=== Section Start ===

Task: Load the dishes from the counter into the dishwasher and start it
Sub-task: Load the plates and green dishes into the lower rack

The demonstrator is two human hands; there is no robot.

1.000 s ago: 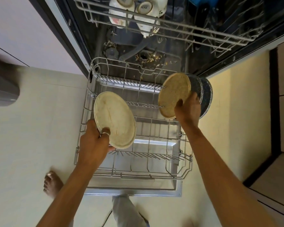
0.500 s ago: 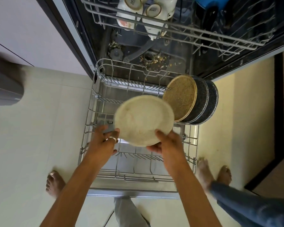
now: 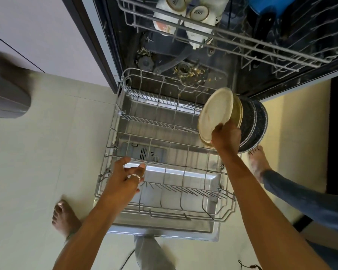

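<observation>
Cream plate [image 3: 216,114] on edge at right of pulled-out lower rack [image 3: 113,131], gripped by right hand [image 3: 225,136]; tan plate [image 3: 239,112] & 2 dark speckled plates [image 3: 256,121] just behind.

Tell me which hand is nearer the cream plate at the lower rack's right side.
Right. The right hand grips the cream plate by its lower edge. The left hand hangs open over the lower rack's front left, well apart from the plate.

**Colours at the open dishwasher**

Foreground: cream plate [image 3: 216,114] with a gold rim. Behind it stand black plates [image 3: 260,123] speckled white. The rack [image 3: 164,191] is pale grey wire over a silver door [image 3: 183,228]. Above are white cups [image 3: 164,21] with gold-ringed bases and a bright blue item [image 3: 261,6]. The floor [image 3: 47,152] is pale cream and the trouser leg [image 3: 300,197] dark blue.
</observation>
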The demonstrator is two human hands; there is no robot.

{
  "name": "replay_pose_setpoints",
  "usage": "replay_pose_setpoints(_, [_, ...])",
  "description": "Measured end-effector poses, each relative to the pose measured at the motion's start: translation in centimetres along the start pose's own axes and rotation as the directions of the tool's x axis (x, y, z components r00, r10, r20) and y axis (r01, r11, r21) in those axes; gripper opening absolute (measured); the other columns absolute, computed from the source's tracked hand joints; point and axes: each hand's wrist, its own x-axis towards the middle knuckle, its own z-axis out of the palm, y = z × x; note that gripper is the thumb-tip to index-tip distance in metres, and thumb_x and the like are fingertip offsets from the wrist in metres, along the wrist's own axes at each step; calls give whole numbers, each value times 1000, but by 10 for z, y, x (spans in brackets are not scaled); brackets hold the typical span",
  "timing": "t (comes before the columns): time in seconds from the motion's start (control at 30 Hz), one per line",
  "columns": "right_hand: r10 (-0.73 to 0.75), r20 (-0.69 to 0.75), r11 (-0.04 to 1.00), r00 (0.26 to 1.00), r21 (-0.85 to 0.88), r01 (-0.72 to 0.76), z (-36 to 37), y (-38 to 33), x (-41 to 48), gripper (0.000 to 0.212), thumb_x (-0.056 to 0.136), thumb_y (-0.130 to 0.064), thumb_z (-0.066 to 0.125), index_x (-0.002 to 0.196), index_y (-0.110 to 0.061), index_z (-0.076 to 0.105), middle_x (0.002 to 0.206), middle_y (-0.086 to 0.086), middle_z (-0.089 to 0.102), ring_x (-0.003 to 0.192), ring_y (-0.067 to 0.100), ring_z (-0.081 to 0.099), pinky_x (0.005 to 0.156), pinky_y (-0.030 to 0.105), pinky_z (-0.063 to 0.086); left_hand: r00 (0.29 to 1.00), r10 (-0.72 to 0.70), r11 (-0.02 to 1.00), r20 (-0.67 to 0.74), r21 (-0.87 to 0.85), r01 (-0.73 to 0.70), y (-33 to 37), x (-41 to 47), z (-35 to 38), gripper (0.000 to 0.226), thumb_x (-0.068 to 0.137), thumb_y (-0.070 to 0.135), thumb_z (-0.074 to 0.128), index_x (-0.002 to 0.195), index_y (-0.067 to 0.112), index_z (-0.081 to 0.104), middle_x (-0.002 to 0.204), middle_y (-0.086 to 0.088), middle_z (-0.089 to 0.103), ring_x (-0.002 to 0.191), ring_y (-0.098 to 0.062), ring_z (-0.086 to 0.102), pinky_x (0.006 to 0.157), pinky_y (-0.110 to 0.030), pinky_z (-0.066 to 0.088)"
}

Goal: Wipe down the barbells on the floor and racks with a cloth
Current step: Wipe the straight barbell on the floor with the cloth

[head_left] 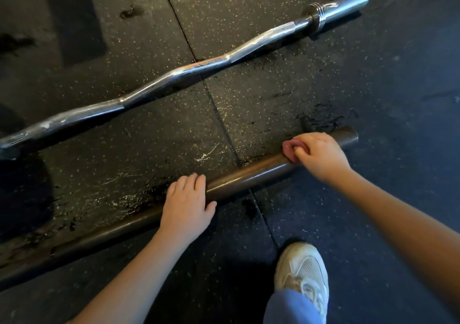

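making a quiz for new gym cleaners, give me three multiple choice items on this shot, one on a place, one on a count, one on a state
1. Where is the cloth pressed?
A. on the floor mat
B. on the dark straight bar, near its right end
C. on the white shoe

2. How many bars lie on the floor?
A. one
B. two
C. three

3. What is the left hand doing?
A. gripping a second cloth
B. resting flat on the dark straight bar
C. making a fist above the bar

Answers:
1. B: the right hand holds the pinkish cloth against that bar.
2. B: only the dark straight bar and a wavy chrome bar are seen.
3. B: its fingers lie fairly straight over the bar and hold nothing.
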Motion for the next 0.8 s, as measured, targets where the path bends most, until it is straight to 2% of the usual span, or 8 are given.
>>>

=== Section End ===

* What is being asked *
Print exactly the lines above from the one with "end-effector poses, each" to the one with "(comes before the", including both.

* Task answer *
  "description": "Measured end-effector poses, each relative to the pose measured at the motion's start: translation in centimetres along the start pose's own axes and rotation as the directions of the tool's x axis (x, y, z components r00, r10, r20) and y axis (r01, r11, r21) in those axes; gripper opening absolute (measured); the other columns absolute, computed from the source's tracked hand joints; point and axes: each hand's wrist, its own x-axis towards the middle knuckle, its own z-axis out of the palm, y = z × x; note that gripper is the thumb-tip to index-tip distance in metres, and thumb_x and the like are fingertip offsets from the wrist in metres, along the wrist's own axes at each step; calls give whole numbers, each value times 1000, but by 10 for z, y, x (spans in brackets are not scaled); brackets hold the typical span",
  "timing": "t (comes before the columns): time in seconds from the motion's start (control at 30 Hz), one per line",

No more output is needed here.